New UNEN Paper: Progressing Beyond GDP
A new paper by the UN Economist Network, led by Richard Samans and co-authored with Chafik Ben Rouin, Tasneem Mirza, Stuart Davies, Uma Rani, and Sara Castro de Hallgren, proposes moving beyond GDP through a Multidimensional Living Standards Index (MLSI) and a new headline measure, Gross National Sustainable Development (GNSD), integrating economic output with lived experience to better guide policy on inequality, AI, climate, and inclusive growth.
Progressing Beyond GDP: Towards a Multidimensional Living Standards Index (MLSI) and Integrated Headline Measure of Gross National Sustainable Development (GNSD)

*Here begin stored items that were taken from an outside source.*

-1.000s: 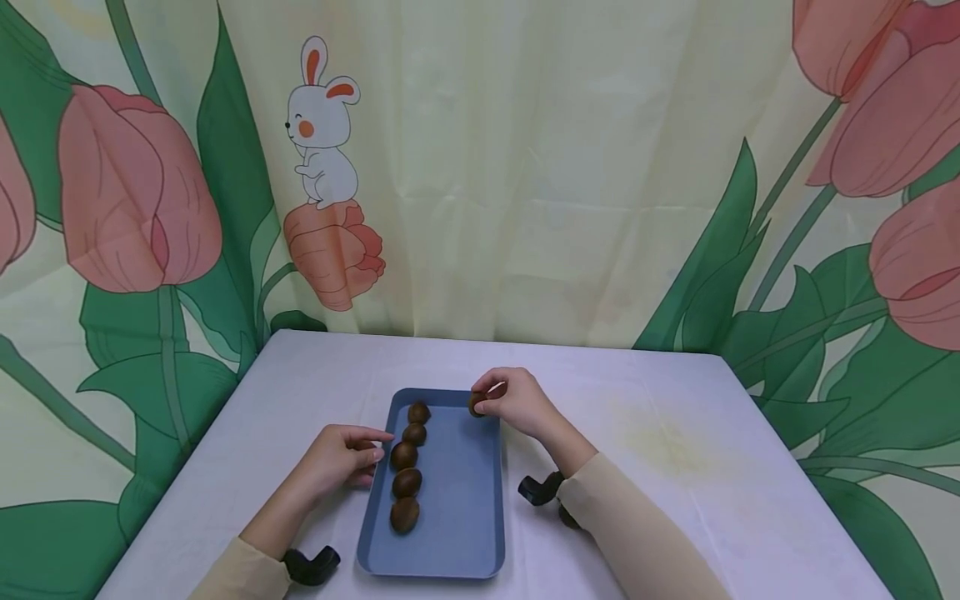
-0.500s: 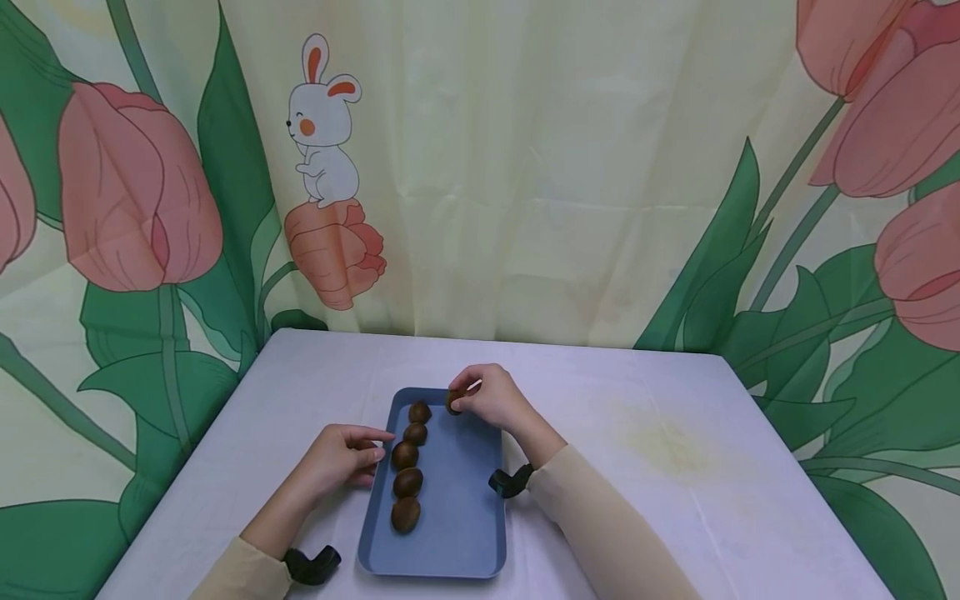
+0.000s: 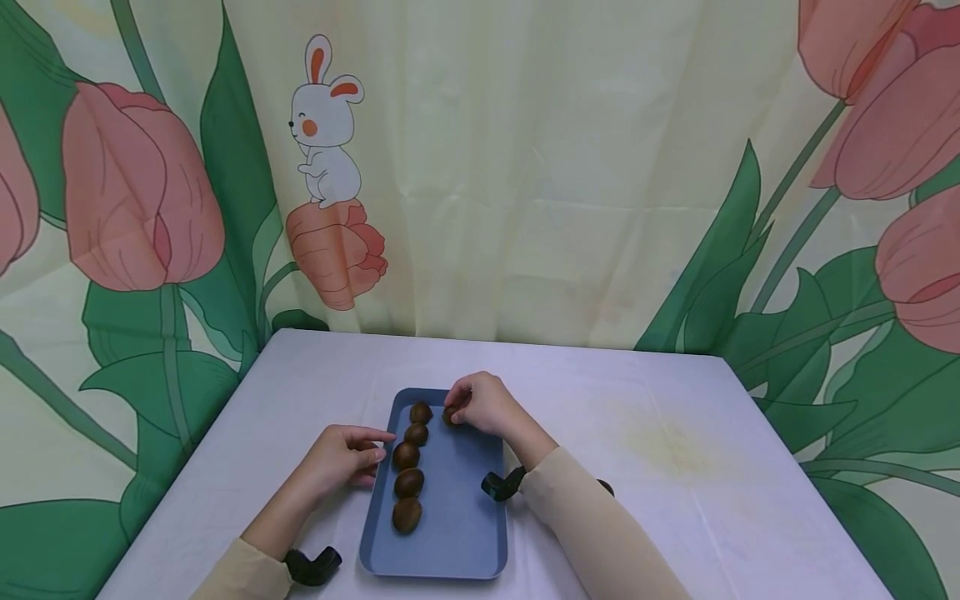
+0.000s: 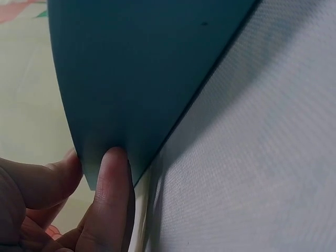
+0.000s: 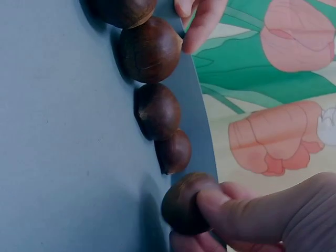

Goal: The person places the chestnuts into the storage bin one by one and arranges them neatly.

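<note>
On the blue tray (image 3: pixel 457 533), several brown chestnuts (image 3: pixel 408 483) stand in a row along its left side. My right hand (image 3: pixel 487 404) pinches another chestnut (image 5: pixel 189 202) between thumb and fingers, low at the tray's far end, just right of the row's farthest chestnut (image 3: pixel 421 412). In the right wrist view the thumb lies across its near side. My left hand (image 3: pixel 341 458) holds the tray's left rim. One finger (image 4: pixel 111 189) presses the outer wall in the left wrist view, and the thumb sits at the edge.
The tray lies on a white-covered table (image 3: pixel 645 400). A small dark thing (image 3: pixel 605 487) shows partly behind the right sleeve (image 3: pixel 592 517). Black camera mounts (image 3: pixel 313 567) stick out at both wrists. A printed curtain (image 3: pixel 540 167) hangs behind the table.
My right hand has carried its chestnut leftward from the tray's far right corner towards the row, then lowered it a little. The left hand has stayed at the rim.
</note>
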Motion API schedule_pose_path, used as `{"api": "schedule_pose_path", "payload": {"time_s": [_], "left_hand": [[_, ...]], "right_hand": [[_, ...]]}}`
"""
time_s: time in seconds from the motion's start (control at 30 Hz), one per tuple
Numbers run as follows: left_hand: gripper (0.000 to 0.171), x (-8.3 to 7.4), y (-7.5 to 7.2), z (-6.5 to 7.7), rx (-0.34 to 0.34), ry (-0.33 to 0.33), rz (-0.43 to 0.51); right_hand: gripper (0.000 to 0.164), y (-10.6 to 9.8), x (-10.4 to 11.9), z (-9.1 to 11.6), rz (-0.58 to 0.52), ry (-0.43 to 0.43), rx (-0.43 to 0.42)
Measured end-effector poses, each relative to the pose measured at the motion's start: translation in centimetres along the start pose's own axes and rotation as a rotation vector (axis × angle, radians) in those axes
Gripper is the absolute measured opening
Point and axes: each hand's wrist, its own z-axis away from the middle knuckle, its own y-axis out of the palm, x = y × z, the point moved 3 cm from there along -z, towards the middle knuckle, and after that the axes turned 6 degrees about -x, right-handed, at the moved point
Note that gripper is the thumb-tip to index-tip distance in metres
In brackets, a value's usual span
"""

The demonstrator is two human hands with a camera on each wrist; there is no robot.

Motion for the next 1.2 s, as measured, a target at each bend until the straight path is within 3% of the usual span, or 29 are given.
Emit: {"api": "schedule_pose_path", "payload": {"time_s": [0.5,0.8,1.2], "left_hand": [[0.028,0.0,0.1,0.0,0.004,-0.008,0.007],[0.027,0.0,0.1,0.0,0.004,-0.008,-0.001],[0.027,-0.1,0.0,0.1,0.000,-0.008,-0.007]], "right_hand": [[0.019,-0.3,0.2,0.2,0.160,-0.025,-0.026],[0.020,-0.4,0.2,0.3,0.162,0.006,-0.018],[0.028,-1.4,0.1,0.4,0.112,0.006,0.075]]}}
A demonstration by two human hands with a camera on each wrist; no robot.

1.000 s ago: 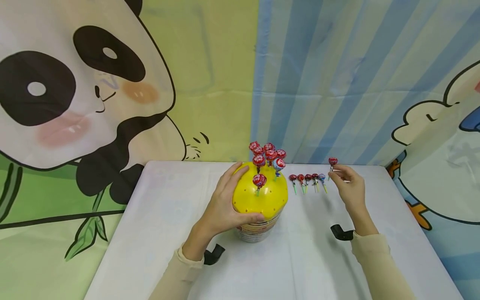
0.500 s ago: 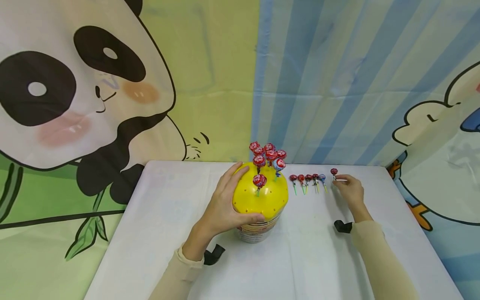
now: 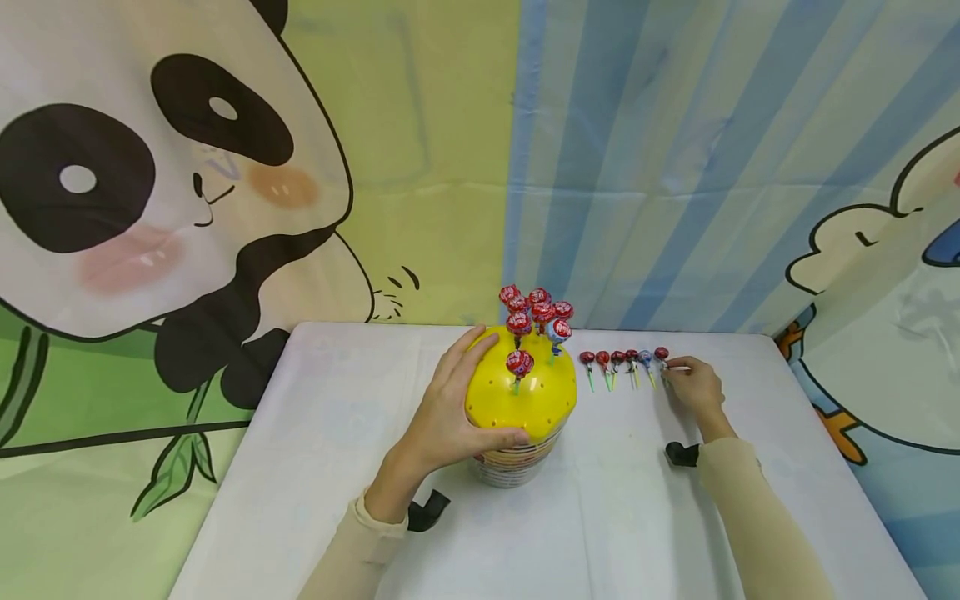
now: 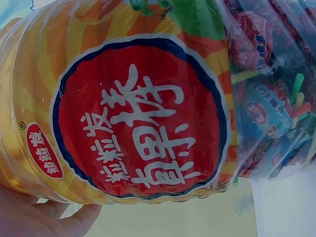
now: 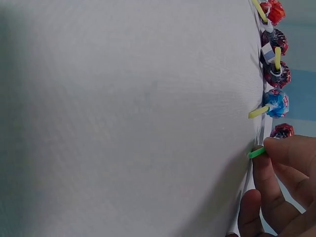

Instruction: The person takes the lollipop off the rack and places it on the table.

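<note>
My left hand [image 3: 447, 410] grips a clear plastic jar [image 3: 510, 473] around its yellow lid [image 3: 525, 408]; in the left wrist view the jar's printed label [image 4: 140, 118] fills the middle, with wrapped lollipops [image 4: 264, 108] inside. Several lollipops [image 3: 519, 323] stand upright in holes in the lid. With thumb and fingertips, my right hand [image 3: 697, 386] pinches a dark red lollipop [image 5: 283, 131] by its green stick, at the right end of a row of lollipops. A blue-wrapped lollipop [image 5: 277, 103] lies just beside it in that row.
The row continues leftward with a red lollipop [image 3: 603, 358] and several others on the white table [image 3: 630, 517]. Behind the table hangs a cartoon-printed cloth [image 3: 585, 167]. Black wrist mounts [image 3: 429, 510] stick out from both sleeves.
My right hand has lowered the dark red lollipop to the table and shifted it slightly left, up to the row's end. The left hand keeps its grip on the jar.
</note>
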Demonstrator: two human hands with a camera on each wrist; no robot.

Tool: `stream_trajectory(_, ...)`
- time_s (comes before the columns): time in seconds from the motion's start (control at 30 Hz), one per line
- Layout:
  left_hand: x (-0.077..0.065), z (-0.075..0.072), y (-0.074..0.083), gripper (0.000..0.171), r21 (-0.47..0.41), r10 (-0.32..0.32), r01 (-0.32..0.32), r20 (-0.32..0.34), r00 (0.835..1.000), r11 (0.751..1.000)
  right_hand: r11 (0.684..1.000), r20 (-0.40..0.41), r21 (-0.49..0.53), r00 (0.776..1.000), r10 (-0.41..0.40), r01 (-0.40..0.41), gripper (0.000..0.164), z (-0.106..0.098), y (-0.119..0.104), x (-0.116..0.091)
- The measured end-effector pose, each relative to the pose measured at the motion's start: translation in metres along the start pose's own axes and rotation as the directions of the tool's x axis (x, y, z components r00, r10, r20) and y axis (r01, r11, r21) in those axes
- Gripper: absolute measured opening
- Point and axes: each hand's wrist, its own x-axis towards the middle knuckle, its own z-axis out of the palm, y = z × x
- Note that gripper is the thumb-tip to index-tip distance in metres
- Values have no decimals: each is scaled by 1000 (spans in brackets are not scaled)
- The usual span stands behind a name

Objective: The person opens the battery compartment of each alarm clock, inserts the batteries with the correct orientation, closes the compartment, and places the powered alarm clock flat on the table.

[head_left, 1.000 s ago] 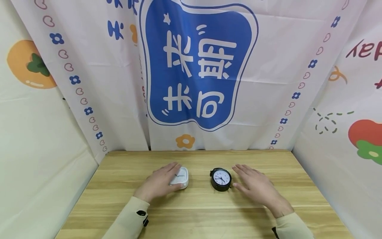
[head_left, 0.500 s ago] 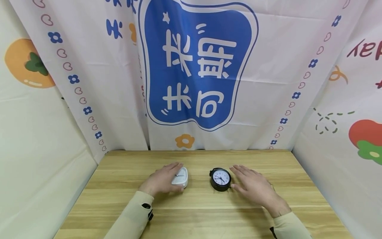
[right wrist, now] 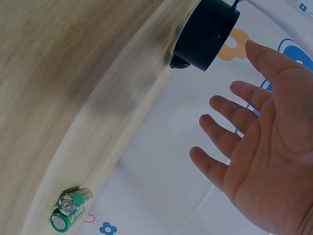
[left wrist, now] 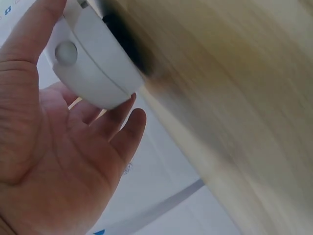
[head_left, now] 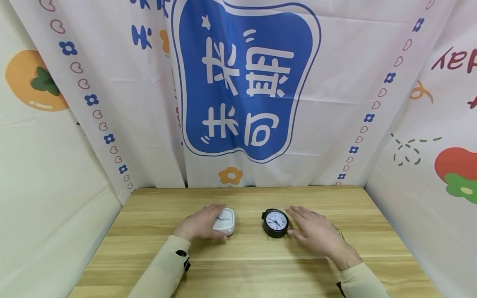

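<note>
A small white alarm clock point(head_left: 224, 222) lies face up on the wooden table, left of centre. My left hand point(head_left: 199, 223) holds it from its left side, thumb at the near edge and fingers at the far edge. In the left wrist view, the fingers curve behind the clock's white body point(left wrist: 90, 58), beside its round button. A round black alarm clock point(head_left: 275, 223) with a white dial lies to the right. Beside it, my right hand point(head_left: 314, 229) has loosely spread fingers. The right wrist view shows that hand's bare palm point(right wrist: 266, 147), apart from the black clock point(right wrist: 205, 34).
Green batteries point(right wrist: 71, 209) lie together on the table beyond the right hand; the head view shows only a sliver of them. Wood-grain tabletop point(head_left: 246, 265) spreads around the clocks. Printed cloth point(head_left: 335, 103) hangs behind the table and along both sides.
My left thumb and wrist have shifted slightly at the white clock's near side. My right hand has edged left toward the black clock, baring a sliver of battery. Both clocks stay in place.
</note>
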Motion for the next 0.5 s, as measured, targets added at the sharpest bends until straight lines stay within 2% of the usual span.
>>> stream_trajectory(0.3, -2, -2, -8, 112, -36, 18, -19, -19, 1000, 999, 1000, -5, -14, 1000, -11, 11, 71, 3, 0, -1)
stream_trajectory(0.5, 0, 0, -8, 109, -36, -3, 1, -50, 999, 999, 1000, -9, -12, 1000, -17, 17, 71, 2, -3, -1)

How best to supplant or “dethrone” GDP alone as the paramount measure of national economic performance and international development standing? A new paper by a group of UN-affiliated economists makes a concrete suggestion regarding this ultimate, high-ambition purpose of "Beyond GDP" reform. It comes as intergovernmental negotiations are due to begin later in the year on this complex topic following the issuance of an upcoming report by a High-Level Expert Group.
This new UN Economist Network Working Paper, of which Geneva Graduate Institute Senior Fellow and UNEN Special Advisor Richard Samans is lead author, suggests that what could be most helpful in achieving this transformational outcome would be for governments to clearly segment the three key dimensions of this measurement challenge (productive output, material living standards and other, non-material and/or subjective markers of well-being), reporting on all three in a internationally standardized baseline fashion while encompassing the first two in a new headline measure of economic progress: Gross National Sustainable Development. GNSD would integrate the standard measure of productive output (GDP) with a new Multidimensional Living Standards Index (MLSI) that provided an internationally standardized view of economic progress from the other end of the telescope, i.e., from the perspective of the material lived experience of people (median household living standards).
The paper provides a detailed illustration of both new constructs. It is meant as a fundamental reflection, in some ways a return to first principles, on how the overall Beyond GDP endeavor might be structured to achieve maximum behavioral impact in the highest economic policymaking councils of governments and international organizations, while making far more transparent the pace of countries’ “progressive realization” of universal economic and social human rights under the International Covenant for Economic, Social and Cultural Rights signed by 170+ countries.
The paper concludes with an analysis of how such a more complete and balanced headline measure of economic progress could enable better policy debates and decisions on some of the biggest economic challenges facing countries in the 21st century. These include artificial intelligence, which is likely to increase productivity and national income but aggravate inequality other things being equal, as well as climate change, population aging and fragmentation of the international trading system. Each of the latter three appears poised in its own way to constrain the quantity of economic growth in the coming years in many countries, making it more important than ever for their governments to prioritize policies that improve the social quality of their growth, i.e., the "efficiency" by which its process and benefits are diffused widely in the material lived experience of people in the dimensions spotlighted by the new Index.
The UN Economist Network Working Group on Development and Sustainability brings together economists and practitioners advancing new approaches to measuring progress beyond GDP. Through research, dialogue, and collaboration, the community explores how economic performance, living standards, and sustainability can be better aligned to inform policy and practice.